ABOUT THIS EXERCISE → Work through the entries below and report how many lines include "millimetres". The number alone is the answer.

Top of MATERIAL FOR THE TASK

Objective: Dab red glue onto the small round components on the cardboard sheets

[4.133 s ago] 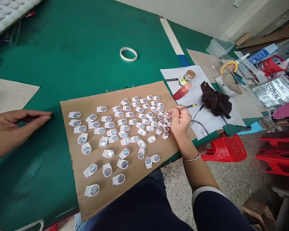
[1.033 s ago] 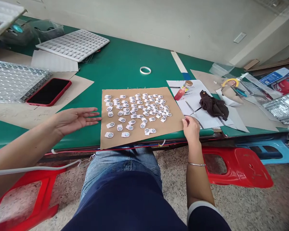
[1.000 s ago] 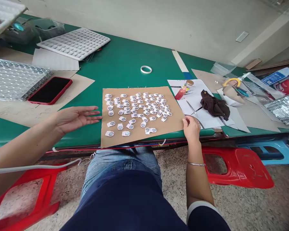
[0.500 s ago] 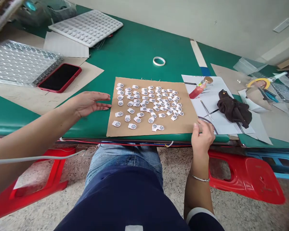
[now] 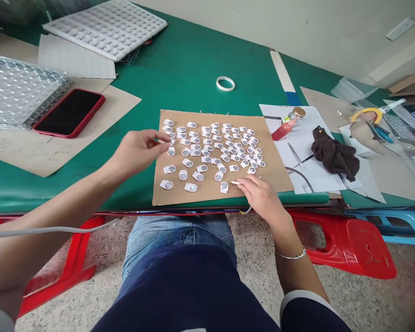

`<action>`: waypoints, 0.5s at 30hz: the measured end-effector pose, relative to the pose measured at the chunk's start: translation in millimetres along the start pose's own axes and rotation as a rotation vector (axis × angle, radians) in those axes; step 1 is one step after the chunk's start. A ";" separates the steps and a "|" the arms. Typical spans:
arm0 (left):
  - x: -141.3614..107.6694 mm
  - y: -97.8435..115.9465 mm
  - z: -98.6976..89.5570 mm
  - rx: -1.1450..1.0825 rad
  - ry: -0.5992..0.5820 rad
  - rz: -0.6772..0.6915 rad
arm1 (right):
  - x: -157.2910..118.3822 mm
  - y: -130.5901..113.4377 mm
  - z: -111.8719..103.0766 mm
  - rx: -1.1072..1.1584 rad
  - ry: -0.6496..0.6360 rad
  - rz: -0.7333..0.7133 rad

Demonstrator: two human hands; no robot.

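A brown cardboard sheet [image 5: 207, 196] lies at the table's front edge, covered with many small white tabs [image 5: 191, 187], each bearing a round dark-printed disc. My right hand [image 5: 261, 196] is at the sheet's lower right, its thumb and fingertips closed on one white tab [image 5: 234, 182]. Just left of that piece lies another tab [image 5: 224, 187]. Over the sheet's left edge hovers my left hand [image 5: 141, 150], fingers bent and apart, close to the leftmost tabs. I see nothing in it.
A red-cased phone [image 5: 71, 113] and a clear plastic tray [image 5: 20, 92] sit at left, with a white dimpled tray [image 5: 107, 27] behind. A tape roll [image 5: 225, 83] lies beyond the sheet. At right are a red-liquid bottle [image 5: 287, 124], tweezers [image 5: 297, 158] and a dark cloth [image 5: 335, 154].
My right hand has moved left from the sheet's right edge and taken hold of a tab. My left hand has shifted right, over the sheet's left edge.
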State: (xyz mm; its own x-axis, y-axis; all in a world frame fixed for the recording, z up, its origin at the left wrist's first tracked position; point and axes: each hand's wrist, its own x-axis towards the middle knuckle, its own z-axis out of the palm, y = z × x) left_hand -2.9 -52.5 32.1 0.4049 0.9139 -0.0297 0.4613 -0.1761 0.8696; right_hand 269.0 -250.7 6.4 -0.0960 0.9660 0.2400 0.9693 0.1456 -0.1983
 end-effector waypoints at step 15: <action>26.0 22.3 49.9 -0.274 -0.048 0.439 | 146.7 -27.0 17.5 0.462 0.505 -0.362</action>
State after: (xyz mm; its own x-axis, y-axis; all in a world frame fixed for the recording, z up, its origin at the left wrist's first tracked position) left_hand 57.3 -51.0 26.1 0.5522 0.7567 0.3501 0.0184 -0.4309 0.9022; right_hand 224.8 -109.2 30.4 -0.1662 0.6431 0.7475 0.6939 0.6149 -0.3748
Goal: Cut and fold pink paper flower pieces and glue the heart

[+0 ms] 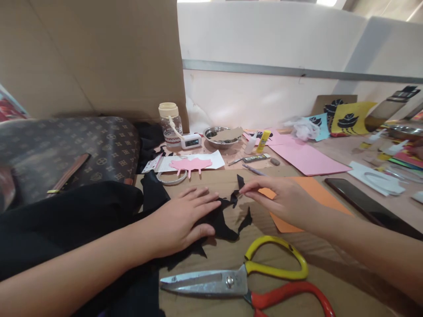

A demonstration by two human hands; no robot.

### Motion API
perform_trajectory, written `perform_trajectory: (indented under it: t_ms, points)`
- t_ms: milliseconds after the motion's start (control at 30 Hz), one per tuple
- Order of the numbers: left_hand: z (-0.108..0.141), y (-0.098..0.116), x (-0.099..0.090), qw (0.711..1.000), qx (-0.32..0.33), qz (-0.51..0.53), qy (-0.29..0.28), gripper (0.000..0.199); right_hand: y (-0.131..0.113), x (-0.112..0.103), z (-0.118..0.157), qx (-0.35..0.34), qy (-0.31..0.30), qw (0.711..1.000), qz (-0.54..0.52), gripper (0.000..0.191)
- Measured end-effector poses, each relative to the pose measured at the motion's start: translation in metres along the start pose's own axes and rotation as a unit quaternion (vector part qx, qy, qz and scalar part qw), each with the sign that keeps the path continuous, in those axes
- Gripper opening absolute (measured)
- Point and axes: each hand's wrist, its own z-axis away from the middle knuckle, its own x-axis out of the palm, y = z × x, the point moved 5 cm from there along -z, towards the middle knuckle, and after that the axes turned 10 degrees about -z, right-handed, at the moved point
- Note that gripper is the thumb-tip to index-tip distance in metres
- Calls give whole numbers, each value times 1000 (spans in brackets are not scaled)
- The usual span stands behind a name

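Observation:
My left hand (pixel 188 215) lies flat with its fingers spread on black fabric (pixel 223 224) that covers part of a cardboard sheet. The right hand (pixel 277 198) pinches a small black fabric scrap (pixel 235 198) between thumb and fingertips, just right of the larger cloth. Another curled scrap (pixel 245 220) rests on the cardboard below it. Nearest to me are large scissors (pixel 228 281) with one yellow and one red handle, their blades pointing left. An orange paper sheet (pixel 317 198) sits partly under my right hand and forearm.
Behind the cardboard (pixel 330 268) are a pink paper cutout (pixel 191 164), a metal bowl (pixel 221 143), a bottle (pixel 170 125), a small clock (pixel 191 141) and a glue stick (pixel 263 141). Pink paper (pixel 307 158) and a phone (pixel 366 202) lie to the right. A brown patterned bag (pixel 99 149) stands left.

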Motion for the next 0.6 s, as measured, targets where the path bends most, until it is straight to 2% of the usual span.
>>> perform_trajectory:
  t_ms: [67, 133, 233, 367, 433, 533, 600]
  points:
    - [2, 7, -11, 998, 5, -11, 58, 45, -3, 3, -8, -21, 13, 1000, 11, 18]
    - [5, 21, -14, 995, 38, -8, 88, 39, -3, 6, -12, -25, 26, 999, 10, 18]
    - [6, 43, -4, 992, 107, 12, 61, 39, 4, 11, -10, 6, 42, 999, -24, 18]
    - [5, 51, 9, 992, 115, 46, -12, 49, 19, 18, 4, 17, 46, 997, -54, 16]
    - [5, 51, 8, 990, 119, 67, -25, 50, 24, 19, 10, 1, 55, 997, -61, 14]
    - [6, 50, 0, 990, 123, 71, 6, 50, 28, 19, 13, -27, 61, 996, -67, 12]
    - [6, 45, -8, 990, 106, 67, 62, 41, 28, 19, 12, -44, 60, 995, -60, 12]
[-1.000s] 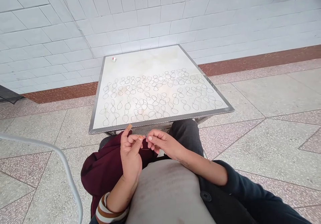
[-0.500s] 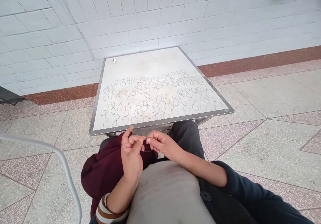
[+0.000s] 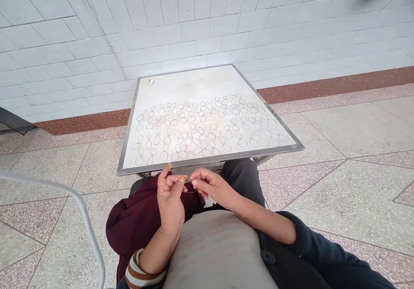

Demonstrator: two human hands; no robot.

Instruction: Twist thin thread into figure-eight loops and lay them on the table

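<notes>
From my end of the head camera, I see both hands close together just in front of the near edge of the white-topped table point(image 3: 184, 82), above the lap. The left hand point(image 3: 171, 202) has its thumb pressed against a bent finger, holding a thin strand point(image 3: 190, 192), while another finger, its tip wrapped in tan material, points up toward the table's metal border. The right hand point(image 3: 215, 187) is just beside it, thumb and forefinger narrow near the strand; I cannot tell whether they actually grip it. The strand itself sags in a shallow curve between the hands, below the fingertips. On the table I see rows of thin figure-eight loops point(image 3: 199, 130) spread over the nearer part, some overlapping, and a small red-and-white object point(image 3: 151, 82) near the far left corner. Dark red cloth point(image 3: 139, 224) lies bunched beneath the left hand.
</notes>
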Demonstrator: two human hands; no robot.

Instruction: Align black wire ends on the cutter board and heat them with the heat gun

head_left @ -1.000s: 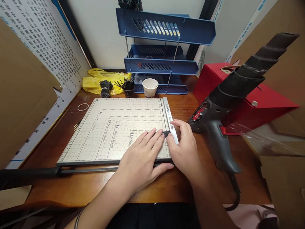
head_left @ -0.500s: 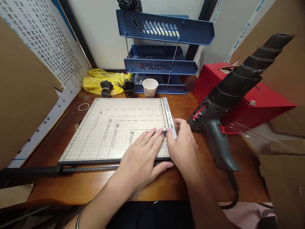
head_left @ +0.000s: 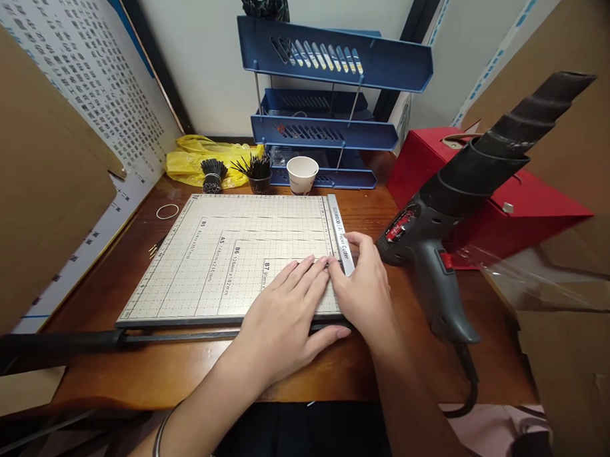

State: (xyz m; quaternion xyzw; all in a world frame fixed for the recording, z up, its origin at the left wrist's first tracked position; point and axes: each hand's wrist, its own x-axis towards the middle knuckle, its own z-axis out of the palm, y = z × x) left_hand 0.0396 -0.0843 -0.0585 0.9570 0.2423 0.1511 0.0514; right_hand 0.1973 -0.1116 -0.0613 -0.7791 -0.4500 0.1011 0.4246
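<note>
A cream paper cutter board with printed size lines lies on the wooden table. My left hand rests flat on its right part, fingers stretched out and thumb over the front edge. Under and beside those fingertips, a small dark bundle is mostly hidden. My right hand is curled at the silver ruler strip on the board's right edge, its thumb touching the left fingertips. What lies between its thumb and fingers is not clear. The cutter's black handle extends left along the front edge.
Behind the board stand a white cup, a pot of black sticks, a tied black bundle and blue trays. A heat gun leans against a red box at right.
My right thumb has shifted slightly left towards the left fingertips, and less of the dark bundle shows. The left hand is nearly unchanged; the view has shifted a little.
</note>
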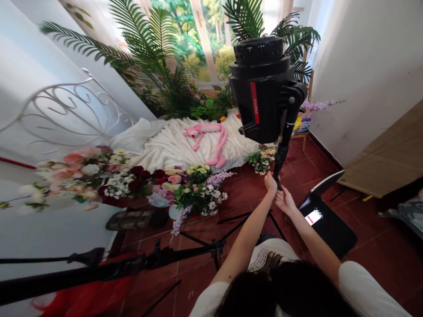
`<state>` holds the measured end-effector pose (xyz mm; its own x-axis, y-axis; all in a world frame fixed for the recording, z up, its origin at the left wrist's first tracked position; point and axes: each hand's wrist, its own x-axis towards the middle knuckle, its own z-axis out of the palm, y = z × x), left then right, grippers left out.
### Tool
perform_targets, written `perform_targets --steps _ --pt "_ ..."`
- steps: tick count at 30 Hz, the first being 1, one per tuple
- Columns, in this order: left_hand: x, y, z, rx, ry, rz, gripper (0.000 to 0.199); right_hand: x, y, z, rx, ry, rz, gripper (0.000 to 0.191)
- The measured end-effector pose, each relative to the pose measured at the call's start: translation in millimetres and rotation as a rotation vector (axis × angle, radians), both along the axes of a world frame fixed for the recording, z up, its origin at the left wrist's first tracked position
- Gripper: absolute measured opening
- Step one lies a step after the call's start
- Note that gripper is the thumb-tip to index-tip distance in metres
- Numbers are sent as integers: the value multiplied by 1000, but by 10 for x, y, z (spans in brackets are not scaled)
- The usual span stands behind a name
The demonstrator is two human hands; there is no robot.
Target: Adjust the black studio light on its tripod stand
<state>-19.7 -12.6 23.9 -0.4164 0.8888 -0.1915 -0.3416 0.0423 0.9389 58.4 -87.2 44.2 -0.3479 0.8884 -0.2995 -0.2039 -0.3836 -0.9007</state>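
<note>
A black studio light (259, 94) with a red label stands on a black stand pole (282, 154) in front of me. My left hand (270, 183) is wrapped round the pole below the light. Just below and to the right, my right hand (284, 199) is at the pole too, its fingers curled against the lower part. The exact spot under its fingers is partly hidden. Behind the light, a pink plush toy (211, 128) lies on a white blanket (165, 145).
Artificial flowers (194, 185) line the bed's near side. Another black stand (132, 264) crosses the lower left, with tripod legs over the red tiled floor. At right, a black chair (333, 229) holds a lit phone (313, 217). Palm leaves (142, 39) rise behind.
</note>
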Motion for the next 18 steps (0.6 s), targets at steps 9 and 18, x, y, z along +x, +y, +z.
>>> perform_targets --steps 9,18 --pt "9 -6 18 -37 -5 -15 52 207 65 17 104 -464 45 61" --pt "-16 21 -39 -10 24 -14 52 381 71 201 616 -1140 103 42"
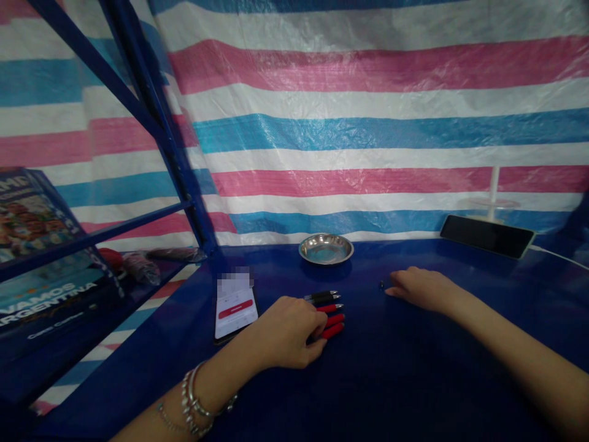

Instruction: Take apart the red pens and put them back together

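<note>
My left hand [292, 331], with bracelets [196, 399] at its wrist, rests on the table with fingers curled over several red pens [334, 330]. Its thumb lies beside the lowest one, and the hand hides the pens' other ends. Just beyond are black pens [324, 296] with silver tips, lying side by side. My right hand [421, 287] rests to the right, thumb and fingers slightly apart and nothing visible between them. A tiny dark piece [381, 285] lies just off its fingertips, too small to name.
A round metal dish [326, 250] stands at the back of the blue table [381, 380]. A lit phone [234, 310] lies left of my left hand. Another phone [488, 236] leans against a lidded cup with a straw [494, 190]. A blue metal frame [177, 166] rises at left.
</note>
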Tool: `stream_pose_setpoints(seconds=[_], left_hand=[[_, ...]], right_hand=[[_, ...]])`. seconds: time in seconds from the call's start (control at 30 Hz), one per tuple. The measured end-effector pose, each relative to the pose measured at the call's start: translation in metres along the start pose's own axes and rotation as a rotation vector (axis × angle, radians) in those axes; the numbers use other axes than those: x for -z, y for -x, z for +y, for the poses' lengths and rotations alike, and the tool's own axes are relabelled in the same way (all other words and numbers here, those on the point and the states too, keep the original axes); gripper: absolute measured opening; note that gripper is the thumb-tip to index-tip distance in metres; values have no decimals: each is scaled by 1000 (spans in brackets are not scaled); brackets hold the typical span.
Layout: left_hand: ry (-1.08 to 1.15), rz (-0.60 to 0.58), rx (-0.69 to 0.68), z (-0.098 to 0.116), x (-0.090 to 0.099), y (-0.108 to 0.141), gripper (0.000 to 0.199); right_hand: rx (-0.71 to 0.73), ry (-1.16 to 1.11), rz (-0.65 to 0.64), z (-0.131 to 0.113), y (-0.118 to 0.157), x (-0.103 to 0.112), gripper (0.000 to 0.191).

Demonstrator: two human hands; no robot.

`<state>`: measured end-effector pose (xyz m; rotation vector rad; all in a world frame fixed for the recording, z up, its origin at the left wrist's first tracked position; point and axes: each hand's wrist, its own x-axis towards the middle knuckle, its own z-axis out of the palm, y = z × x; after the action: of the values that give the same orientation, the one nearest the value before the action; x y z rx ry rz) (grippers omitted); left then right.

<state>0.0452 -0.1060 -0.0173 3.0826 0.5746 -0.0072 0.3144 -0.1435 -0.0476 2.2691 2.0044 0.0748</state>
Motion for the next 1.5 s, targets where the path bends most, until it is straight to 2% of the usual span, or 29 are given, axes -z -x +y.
stream_pose_setpoints(seconds=[0.13,0.27,0.4,0.53,0.67,0.9,1.1,1.5], left_hand=[[-20,0,24,-1,1,0,9],[-3,70,70,-5,-2,-1,16],[-17,173,148,-15,-11,-4,17],[-27,147,188,-25,-21,-5,17],[-21,123,179,-27,-24,-6,16],[47,244,153,-13,-13,-8,17],[103,294,133,-11,-16,-10,19],[-42,231,147,-8,-20,-11,26]], right_hand=[[35,2,118,-2,2,5,31],[205,-174,225,-16,6,12,23],[367,-345,223,-38,10,10,17],[456,-403,206,-53,12,5,14],[445,-410,196,-57,12,3,16],[449,-605,216,-62,14,5,26],[455,-686,225,-67,15,7,33],[440,-503,349,-64,16,5,13]])
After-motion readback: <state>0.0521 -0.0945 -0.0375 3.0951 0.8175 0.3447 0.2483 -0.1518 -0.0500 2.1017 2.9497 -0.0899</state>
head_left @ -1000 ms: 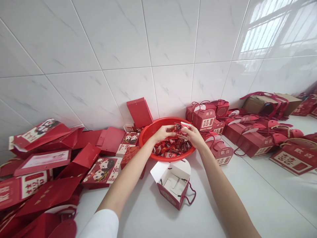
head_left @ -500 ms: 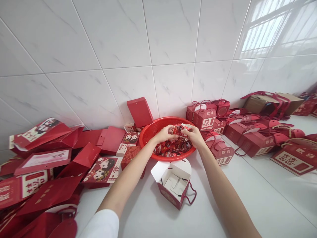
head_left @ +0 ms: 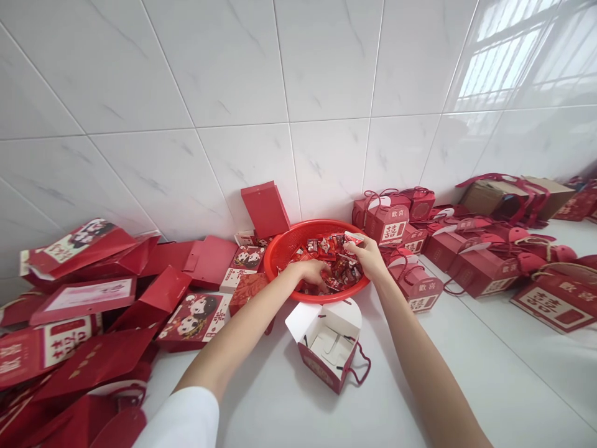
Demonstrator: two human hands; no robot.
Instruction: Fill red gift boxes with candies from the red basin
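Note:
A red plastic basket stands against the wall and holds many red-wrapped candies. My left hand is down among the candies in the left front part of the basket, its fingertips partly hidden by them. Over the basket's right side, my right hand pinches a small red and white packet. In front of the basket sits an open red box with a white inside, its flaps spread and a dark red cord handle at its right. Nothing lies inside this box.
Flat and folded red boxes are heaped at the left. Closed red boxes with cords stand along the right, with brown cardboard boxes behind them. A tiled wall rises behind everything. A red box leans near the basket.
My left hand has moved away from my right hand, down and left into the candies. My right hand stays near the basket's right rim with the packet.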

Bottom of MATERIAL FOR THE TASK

WRITTEN ANSWER → 2